Przed przeczytaniem książki mój entuzjazm był dosyć spory ze względu na akcję w Polsce. Szybko jednak opadł, kiedy zacząłem czytać opisy naszego kraju. Według Masterona Polska to kraj brudny, każdy Polak obowiązkowo nosi reklamówkę w ręce, kobiety mają wąsy i nieogolone nogi. Ulice są pełne starych aut, prawie każde z nich jest w jakiś sposób uszkodzone. Bohaterowie książki mają znane nazwiska: Rej, Konopnicka, Matejko.
Masterton miał Polską żonę. Uważa, że kobiety z tego kraju są piękne, jego książki często mają u nas prapremierę, przyjaźni się z wydawcami a do tego często odwiedza nasz kraj.
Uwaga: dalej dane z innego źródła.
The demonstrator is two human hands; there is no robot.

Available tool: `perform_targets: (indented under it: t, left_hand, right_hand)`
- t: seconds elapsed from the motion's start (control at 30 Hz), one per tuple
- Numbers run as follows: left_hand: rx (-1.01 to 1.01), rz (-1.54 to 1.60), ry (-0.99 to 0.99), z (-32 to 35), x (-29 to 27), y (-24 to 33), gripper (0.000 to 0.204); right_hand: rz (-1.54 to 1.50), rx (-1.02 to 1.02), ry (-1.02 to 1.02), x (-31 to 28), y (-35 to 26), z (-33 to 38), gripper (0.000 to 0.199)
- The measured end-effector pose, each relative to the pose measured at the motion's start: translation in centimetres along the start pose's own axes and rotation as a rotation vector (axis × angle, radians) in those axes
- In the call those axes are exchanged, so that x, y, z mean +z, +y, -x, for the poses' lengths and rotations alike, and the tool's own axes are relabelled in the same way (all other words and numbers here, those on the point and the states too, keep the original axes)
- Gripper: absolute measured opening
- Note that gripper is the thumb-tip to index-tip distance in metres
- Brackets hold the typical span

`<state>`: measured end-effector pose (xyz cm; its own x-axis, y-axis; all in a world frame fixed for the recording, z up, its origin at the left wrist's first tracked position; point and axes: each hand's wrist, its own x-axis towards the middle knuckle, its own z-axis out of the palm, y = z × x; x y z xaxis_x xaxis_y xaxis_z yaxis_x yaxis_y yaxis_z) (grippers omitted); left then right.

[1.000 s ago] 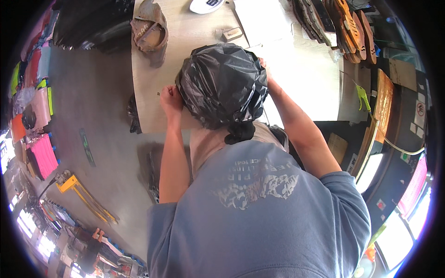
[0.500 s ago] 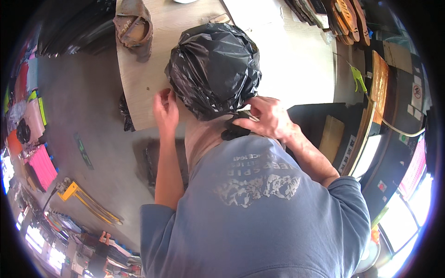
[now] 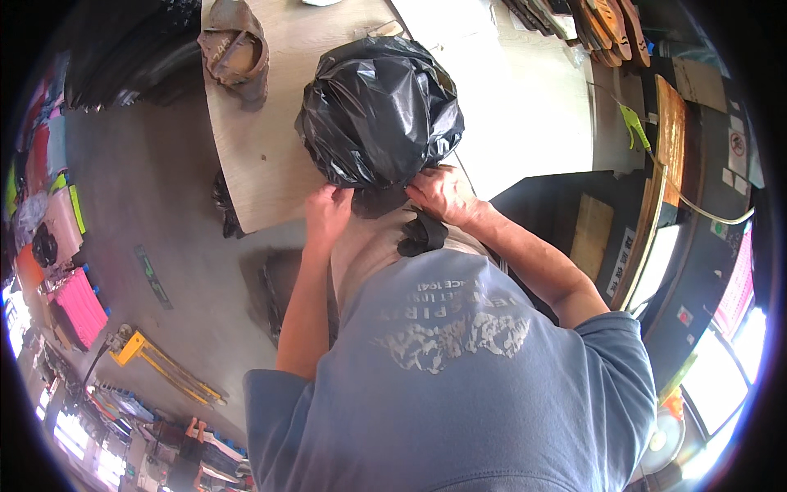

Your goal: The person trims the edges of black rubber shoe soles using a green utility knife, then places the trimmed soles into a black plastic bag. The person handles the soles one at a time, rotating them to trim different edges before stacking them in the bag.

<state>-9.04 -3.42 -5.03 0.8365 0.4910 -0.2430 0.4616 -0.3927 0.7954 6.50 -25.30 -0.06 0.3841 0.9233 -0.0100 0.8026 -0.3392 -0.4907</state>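
Observation:
A bulging black plastic bag rests on the near edge of a pale wooden table, close against my body. My left hand grips the bag's lower left edge, fingers curled into the plastic. My right hand holds the bag's lower right edge at the table edge. A twisted black tail of plastic hangs just below my right hand, against my blue shirt. What is inside the bag is hidden.
A worn brown cap-like item lies on the table at the far left. Flat brown pieces are stacked at the far right. A wooden board stands to the right. A yellow tool and pink box lie on the grey floor at left.
Both hands have dropped from the bag's sides to its lower edge. The bag has moved nearer to my body at the table edge.

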Motion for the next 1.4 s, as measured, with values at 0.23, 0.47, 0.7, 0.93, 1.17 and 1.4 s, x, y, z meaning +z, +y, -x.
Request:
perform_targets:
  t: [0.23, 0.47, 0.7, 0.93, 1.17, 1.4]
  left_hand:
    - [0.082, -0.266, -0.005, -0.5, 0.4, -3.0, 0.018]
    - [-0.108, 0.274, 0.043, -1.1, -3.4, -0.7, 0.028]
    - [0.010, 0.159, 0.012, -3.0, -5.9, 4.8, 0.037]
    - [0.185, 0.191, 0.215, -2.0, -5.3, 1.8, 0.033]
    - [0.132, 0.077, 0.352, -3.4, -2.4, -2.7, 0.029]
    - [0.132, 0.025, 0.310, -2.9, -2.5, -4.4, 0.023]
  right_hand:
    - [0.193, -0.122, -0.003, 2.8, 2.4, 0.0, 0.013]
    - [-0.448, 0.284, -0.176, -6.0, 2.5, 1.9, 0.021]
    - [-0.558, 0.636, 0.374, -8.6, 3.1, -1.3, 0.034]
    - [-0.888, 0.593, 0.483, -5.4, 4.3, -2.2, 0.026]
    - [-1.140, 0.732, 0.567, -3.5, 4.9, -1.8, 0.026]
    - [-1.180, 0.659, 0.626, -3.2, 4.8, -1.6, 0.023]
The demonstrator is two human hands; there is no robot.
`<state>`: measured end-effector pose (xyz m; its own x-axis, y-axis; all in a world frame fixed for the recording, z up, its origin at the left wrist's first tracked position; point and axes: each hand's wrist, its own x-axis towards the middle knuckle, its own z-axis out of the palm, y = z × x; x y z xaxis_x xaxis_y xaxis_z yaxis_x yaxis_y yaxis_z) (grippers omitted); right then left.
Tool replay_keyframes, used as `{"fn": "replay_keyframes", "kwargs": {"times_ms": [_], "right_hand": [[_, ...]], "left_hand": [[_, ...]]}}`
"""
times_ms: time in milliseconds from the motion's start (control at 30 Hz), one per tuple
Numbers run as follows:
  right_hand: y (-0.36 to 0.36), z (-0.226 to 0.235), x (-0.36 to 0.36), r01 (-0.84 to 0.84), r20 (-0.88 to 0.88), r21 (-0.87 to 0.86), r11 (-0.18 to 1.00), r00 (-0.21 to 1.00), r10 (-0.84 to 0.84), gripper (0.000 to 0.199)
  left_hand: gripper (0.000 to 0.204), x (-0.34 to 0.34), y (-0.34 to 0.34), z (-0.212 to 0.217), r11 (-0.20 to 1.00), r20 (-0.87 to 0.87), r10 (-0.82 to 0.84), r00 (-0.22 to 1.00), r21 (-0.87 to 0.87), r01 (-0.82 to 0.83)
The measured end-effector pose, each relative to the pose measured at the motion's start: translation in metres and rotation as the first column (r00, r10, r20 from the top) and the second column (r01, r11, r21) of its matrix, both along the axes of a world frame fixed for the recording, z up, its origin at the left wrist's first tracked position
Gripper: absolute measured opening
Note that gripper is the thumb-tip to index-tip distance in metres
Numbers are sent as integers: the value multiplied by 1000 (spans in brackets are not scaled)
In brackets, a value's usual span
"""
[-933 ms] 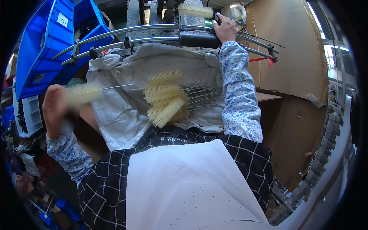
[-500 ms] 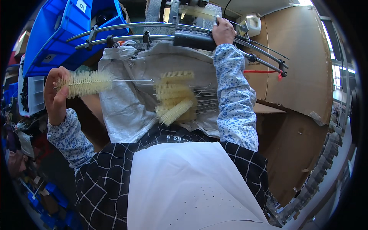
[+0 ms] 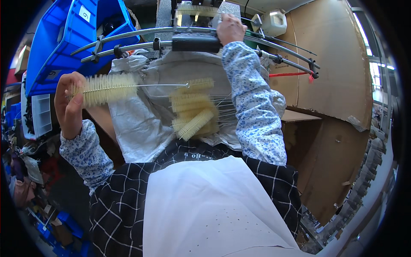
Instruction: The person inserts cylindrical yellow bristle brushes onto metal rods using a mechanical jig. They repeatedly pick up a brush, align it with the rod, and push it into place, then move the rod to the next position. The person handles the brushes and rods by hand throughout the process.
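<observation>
My left hand point(image 3: 70, 103) is closed around the bristle end of a cream bottle brush point(image 3: 111, 88), held level at the left. Its bare wire stem, ending in a small loop, points right. Several similar brushes point(image 3: 195, 111) lie piled on the white sacking point(image 3: 137, 124) in front of me, their wire stems to the right. At the machine, my right hand point(image 3: 231, 29) has its fingers curled beside another cream brush point(image 3: 197, 9). What those fingers grip is hidden. Just left of that hand is a black cylinder point(image 3: 196, 43) on the rails.
Two curved metal rails point(image 3: 141, 34) cross in front of me. Blue bins point(image 3: 58, 51) stand at the far left, a clear plastic drawer point(image 3: 41, 111) below them. Cardboard point(image 3: 329, 64) walls the right side. A white plastic container point(image 3: 274, 22) sits behind the rails, and a red strip point(image 3: 289, 75) hangs by their right end.
My right hand and the black cylinder have shifted left along the rails. The brush at the machine, blurred before, now shows sharply. My left hand has brought its brush slightly to the right.
</observation>
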<state>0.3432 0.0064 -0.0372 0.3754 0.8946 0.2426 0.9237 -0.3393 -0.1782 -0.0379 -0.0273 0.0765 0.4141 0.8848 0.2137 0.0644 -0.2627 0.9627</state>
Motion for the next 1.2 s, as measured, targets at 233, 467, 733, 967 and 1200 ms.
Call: {"fn": "replay_keyframes", "kwargs": {"times_ms": [233,467,733,967,1200], "right_hand": [[-26,-14,92,45,31,48,998,998,-47,32],[-14,-2,149,103,192,-114,988,978,-79,32],[-111,86,131,-312,-657,-277,909,752,58,32],[-121,99,-36,-672,-674,-120,731,596,437,41],[-62,22,34,-226,181,155,962,964,197,22]], "left_hand": [[28,-16,-2,-5,999,64,38,997,-13,-38],[23,32,2,-11,986,115,-141,983,-69,150],[21,64,8,-25,922,218,-330,918,-134,363],[32,154,-31,-50,940,282,-298,912,-79,331],[34,86,-23,-97,999,-337,16,942,46,-1]]}}
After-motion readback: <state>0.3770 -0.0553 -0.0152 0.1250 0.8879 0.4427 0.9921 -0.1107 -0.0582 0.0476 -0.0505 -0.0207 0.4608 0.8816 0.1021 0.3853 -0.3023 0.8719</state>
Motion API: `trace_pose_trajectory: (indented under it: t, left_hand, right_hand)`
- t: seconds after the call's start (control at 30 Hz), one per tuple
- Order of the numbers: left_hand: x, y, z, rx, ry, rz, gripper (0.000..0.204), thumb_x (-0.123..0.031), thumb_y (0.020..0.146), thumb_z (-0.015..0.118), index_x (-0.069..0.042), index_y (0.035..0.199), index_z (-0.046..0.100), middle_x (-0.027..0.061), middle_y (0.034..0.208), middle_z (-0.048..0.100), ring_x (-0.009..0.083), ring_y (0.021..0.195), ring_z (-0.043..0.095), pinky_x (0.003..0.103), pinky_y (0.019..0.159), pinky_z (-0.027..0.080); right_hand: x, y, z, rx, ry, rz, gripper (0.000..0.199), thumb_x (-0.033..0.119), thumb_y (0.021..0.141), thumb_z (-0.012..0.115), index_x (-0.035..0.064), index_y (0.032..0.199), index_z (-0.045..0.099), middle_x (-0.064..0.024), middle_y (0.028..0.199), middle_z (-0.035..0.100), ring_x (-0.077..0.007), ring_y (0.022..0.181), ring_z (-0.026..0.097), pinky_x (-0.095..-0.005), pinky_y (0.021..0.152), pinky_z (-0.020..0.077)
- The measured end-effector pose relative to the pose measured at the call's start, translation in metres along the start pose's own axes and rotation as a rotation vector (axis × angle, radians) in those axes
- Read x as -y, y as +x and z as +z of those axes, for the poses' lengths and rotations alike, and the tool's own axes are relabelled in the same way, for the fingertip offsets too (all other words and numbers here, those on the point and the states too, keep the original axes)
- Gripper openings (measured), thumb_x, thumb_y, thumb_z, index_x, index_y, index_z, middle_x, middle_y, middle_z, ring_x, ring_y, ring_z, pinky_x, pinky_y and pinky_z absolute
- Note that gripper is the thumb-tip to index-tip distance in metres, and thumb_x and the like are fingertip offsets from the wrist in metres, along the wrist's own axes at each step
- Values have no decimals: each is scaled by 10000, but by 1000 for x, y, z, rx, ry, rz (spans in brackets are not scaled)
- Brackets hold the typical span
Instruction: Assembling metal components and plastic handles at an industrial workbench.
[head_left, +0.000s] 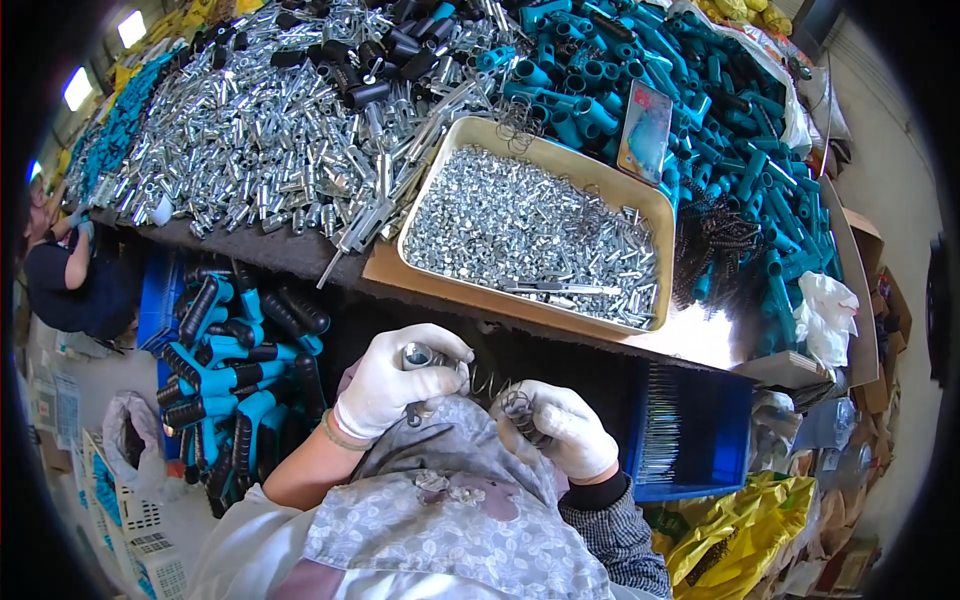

Jego pierwsze wizyty (czas) były niefortunne - zaraz po przemianach ustrojowych. W tej książce Masterton starał się opisywać to co widział, a gdy dodał do tego jeszcze historyczne zależności, wyszło mu coś niejasnego, nieaktualnego.
Można zarzucić autorowi, że kreuje polską rzeczywistość dość brutalnie, a historia która na bazie tego powstała jest nieciekawa. Opowieść ta jest niestety infantylna, przeciętna. Motywy postępowania bohaterów są niewiarygodne, a oni sami przedstawieni są w dość prosty sposób. Powieść ta sprawdza się tylko jako ciekawostka, aby sprawdzić, jak autor widział Polskę kilkanaście lat temu. Niema tu tego, do czego w swoich powieściach przyzwyczaił nas Brytyjczyk.